A five-day stint with the Matrix is more than enough for one to realize the new life it has been given. Steering feedback suffices in most conditions, although one will yearn for a sharper and more responsive feedback. But, given the vehicle's taller height versus its width, the current steering ratio of 3.19 turns is safe so as not to induce the vehicle to a rollover. Springing virtues, via the tandem of McPherson front struts and dual link rear coil springs with gas dampers are fine and firm; a little tuning however is needed so as to eliminate minor torque steer when the diesel engine is churning out torque figures. Braking is very good and with great pedal feedback, although ABS (Anti-Lock Braking System) incorporated into it won't hurt.
The Matrix truly is another fun vehicle to drive, especially with the new diesel engine. With peak torque occurring at a very early 2,000 rpm, every trip is full of torque, and also encourages one to shift early to maximize its narrow power band. On lazy days, even a shifting point of a little above 1,000 rpm is enough to keep up. Small but terrible characterizes the new diesel engine accurately; it may be low in displacement but a plethora of technology accompanying it makes one forget everything about the displacement; especially when one realizes its efficient fuel consumption of about 12++ kilometers per liter in mixed cycle driving. Overtaking slower vehicles and uphill climbs are also a piece of cake with the Matrix CRDi. Transmission gear ratios are a perfect fit to the new CRDi engine as it possesses a taller-than-usual first gear, great for stump pulling and prepping the vehicle up to triple digit speeds. The successive gears are well spaced as well. The final gear ratio of 3.842 also provides longer transition points so as to maximize, again, the diesel engine's inherent narrow power band.

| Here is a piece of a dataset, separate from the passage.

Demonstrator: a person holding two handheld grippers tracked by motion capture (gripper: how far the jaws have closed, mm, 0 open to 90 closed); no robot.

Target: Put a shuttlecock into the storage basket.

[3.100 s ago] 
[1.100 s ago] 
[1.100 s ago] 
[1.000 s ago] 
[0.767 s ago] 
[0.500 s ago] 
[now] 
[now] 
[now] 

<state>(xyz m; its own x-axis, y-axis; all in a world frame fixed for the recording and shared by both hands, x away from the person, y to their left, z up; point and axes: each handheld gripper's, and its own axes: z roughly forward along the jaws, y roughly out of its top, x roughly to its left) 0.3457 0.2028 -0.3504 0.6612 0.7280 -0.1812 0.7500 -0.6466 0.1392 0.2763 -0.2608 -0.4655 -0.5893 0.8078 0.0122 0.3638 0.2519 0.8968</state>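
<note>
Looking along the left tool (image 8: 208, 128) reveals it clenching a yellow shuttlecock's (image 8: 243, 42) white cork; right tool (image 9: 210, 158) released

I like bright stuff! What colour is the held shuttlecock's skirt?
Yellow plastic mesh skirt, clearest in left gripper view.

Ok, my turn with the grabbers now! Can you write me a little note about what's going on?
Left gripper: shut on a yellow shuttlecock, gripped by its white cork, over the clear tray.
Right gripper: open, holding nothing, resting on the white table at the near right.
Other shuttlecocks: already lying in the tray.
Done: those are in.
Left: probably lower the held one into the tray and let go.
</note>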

The interior on the other hand, is all about storage, as it is plagued by a myriad of cubby holes and storage locations. A JVC MP3 head unit is the Matrix's sound companion, providing hours of tunes especially on long trips. The increased legroom, headroom and shoulder room is enough to rival much larger cars. As mentioned, the sliding rear seat provides a touch of flexibility as it gives way to either to more rear legroom or cargo space. Tall seating all around is also in the MPV tradition, as it encourages one to see more of the road and view ahead. The main gripe of this writer, however, is the Matrix's lack of a height adjustable driver's seat or a pedal height adjuster; most of the time he rests his feet on the pedals (i.e. clutch driver) as they are quite hard to reach at times. At the very least, a foot rest underneath the pedals is a well thought aftermarket option. But despite this very minor finding, all these MPV perks, together with the affordable PHP 678,000 price tag and three year or 100,000 kilometer warranty (whichever comes first), makes the Matrix a worthwhile catch.